For Lange, the first step at Navy was changing the culture of the program. He emphasized that Navy has had success in the past; DeVoe took the Midshipmen to three NCAA tournaments (most recently in 1998) and led them to four 20-win seasons. But somewhere along the way, the program lost its identity.

"When you talk about identity, is it style, or is it system?" Lange said. "I think it's more the way you play, not how you do it."

Lange has changed the "how" by implementing a more guard-oriented offensive system. The Midshipmen do not have a traditional back-to-the-basket inside presence, but they have several players who can handle the ball and shoot. Sprink, junior Corey Johnson and sophomore Kaleo Kina came up with four names when asked to identify the best shooter on the team; Lange offered three: "In a drill, Adam Teague; in a game, Greg Sprink; for the game, Corey Johnson."

So Navy often spreads the floor with four guards and looks for three-point shots (47.3 percent of their shots have come from beyond the arc) or open driving lanes. Navy also has 185 assists on its 284 field goals, and only one player averages more than 10 points per game (Sprink averages 16.9).

"I think we're developing a team concept," Kina said. "Nobody's complaining about shots. Everybody's sharing the ball and shooting. We have a saying: 'Tough, together and for Navy.' I think we're embracing that this year."
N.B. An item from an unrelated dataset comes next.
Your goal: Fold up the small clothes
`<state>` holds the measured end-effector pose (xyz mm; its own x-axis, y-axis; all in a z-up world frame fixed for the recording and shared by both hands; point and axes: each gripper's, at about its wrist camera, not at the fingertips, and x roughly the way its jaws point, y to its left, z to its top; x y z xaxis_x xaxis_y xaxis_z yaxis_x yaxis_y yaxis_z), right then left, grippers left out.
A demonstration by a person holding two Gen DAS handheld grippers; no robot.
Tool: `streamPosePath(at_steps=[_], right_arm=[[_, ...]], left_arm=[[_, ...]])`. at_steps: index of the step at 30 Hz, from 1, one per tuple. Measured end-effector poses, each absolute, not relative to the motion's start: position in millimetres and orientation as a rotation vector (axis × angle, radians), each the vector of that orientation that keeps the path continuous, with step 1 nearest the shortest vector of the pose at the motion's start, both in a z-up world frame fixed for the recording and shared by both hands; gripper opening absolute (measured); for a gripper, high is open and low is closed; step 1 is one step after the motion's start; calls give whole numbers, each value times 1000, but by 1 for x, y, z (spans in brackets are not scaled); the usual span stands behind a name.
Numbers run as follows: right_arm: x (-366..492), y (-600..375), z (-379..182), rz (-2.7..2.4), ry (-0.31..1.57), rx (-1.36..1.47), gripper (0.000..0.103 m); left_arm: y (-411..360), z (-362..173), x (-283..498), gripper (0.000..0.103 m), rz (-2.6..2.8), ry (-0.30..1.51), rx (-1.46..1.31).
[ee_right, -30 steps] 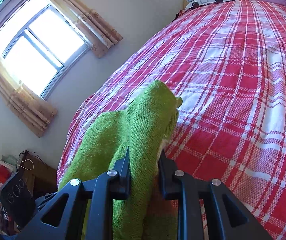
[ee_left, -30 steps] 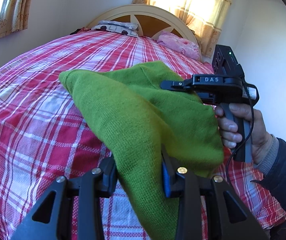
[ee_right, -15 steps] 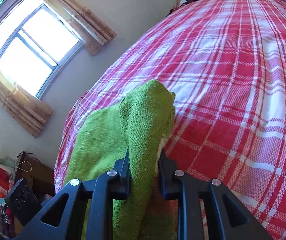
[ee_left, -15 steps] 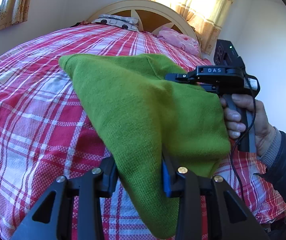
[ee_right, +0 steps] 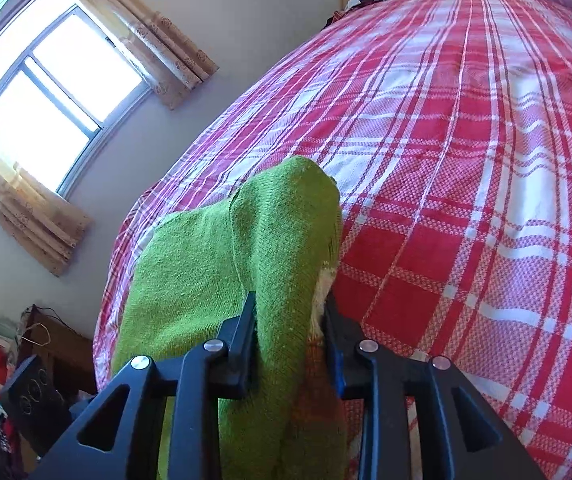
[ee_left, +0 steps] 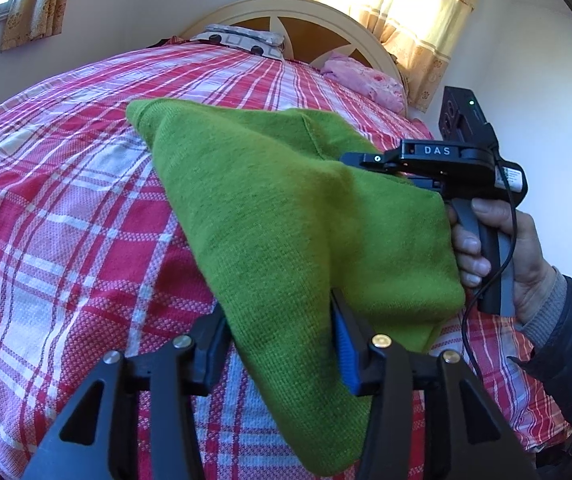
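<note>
A small green knitted garment hangs between my two grippers above the red plaid bed. My left gripper is shut on its near edge, and cloth droops below the fingers. My right gripper shows in the left wrist view at the right, held by a hand, shut on the garment's far right edge. In the right wrist view the right gripper pinches a fold of the green garment, which trails down to the left.
Pillows and a pink bundle lie at the wooden headboard. A curtained window is on the left wall, with clutter and a dark cabinet beside the bed. The plaid bedspread stretches ahead.
Both grippers have carried the green garment forward over the bed and a little lower. Its far corner now lies spread further up the bedspread. Both grips are unchanged.
</note>
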<state>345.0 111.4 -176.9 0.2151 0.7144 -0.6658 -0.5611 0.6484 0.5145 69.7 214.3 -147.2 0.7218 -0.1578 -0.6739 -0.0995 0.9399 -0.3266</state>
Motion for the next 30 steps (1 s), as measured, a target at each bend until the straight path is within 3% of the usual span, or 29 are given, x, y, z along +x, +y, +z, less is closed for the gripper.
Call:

And the players have embraced the intense and confident Lange, along with some of his more unusual methods. Every player, for instance, wears a pair of black goggles -- the kind that has plastic blinders covering the lower half, the kind that Lange last used when he was playing on his grade school team -- throughout practice. The only time they take them off is when they do any drill that involves physical contact. The purpose is to force a player to keep his head up as he dribbles.

(On Thursday, however, neither Kina nor Johnson wore the goggles during practice inside Halsey Field House. Johnson was asked afterward if they had graduated from the goggles. "Nobody is above the goggles," he said with a laugh. "Somewhere ours got lost in the shuffle from Alumni Hall.")

Navy is averaging two fewer turnovers per game than last season, despite playing so many freshmen and sophomores. Its shooting percentages are up, from 40 percent to 46 percent. Said Johnson, "I think [the goggles have] helped a lot with our skills."

The winning has helped with the Midshipmen's confidence. For the first time in his career, Sprink says that "the confidence we have going into each game, we feel like we can't lose."

Lange wants to make sure that the players keep that feeling once conference play begins Jan. 6 at Bucknell. Navy won only three Patriot League games last season after winning six in Lange's first season. Lange believes the teams that win in the Patriot League are those that have experienced seniors -- and for all the strides that the Midshipmen have made, that is something that they do not have yet.

And that goes back to message that the coach is trying to impart with the cement mix.

"It's for the long haul," Lange said. "We've got enough young guys where we can begin an ascension here. It's not going to be easy. But this is kind of how we can do it."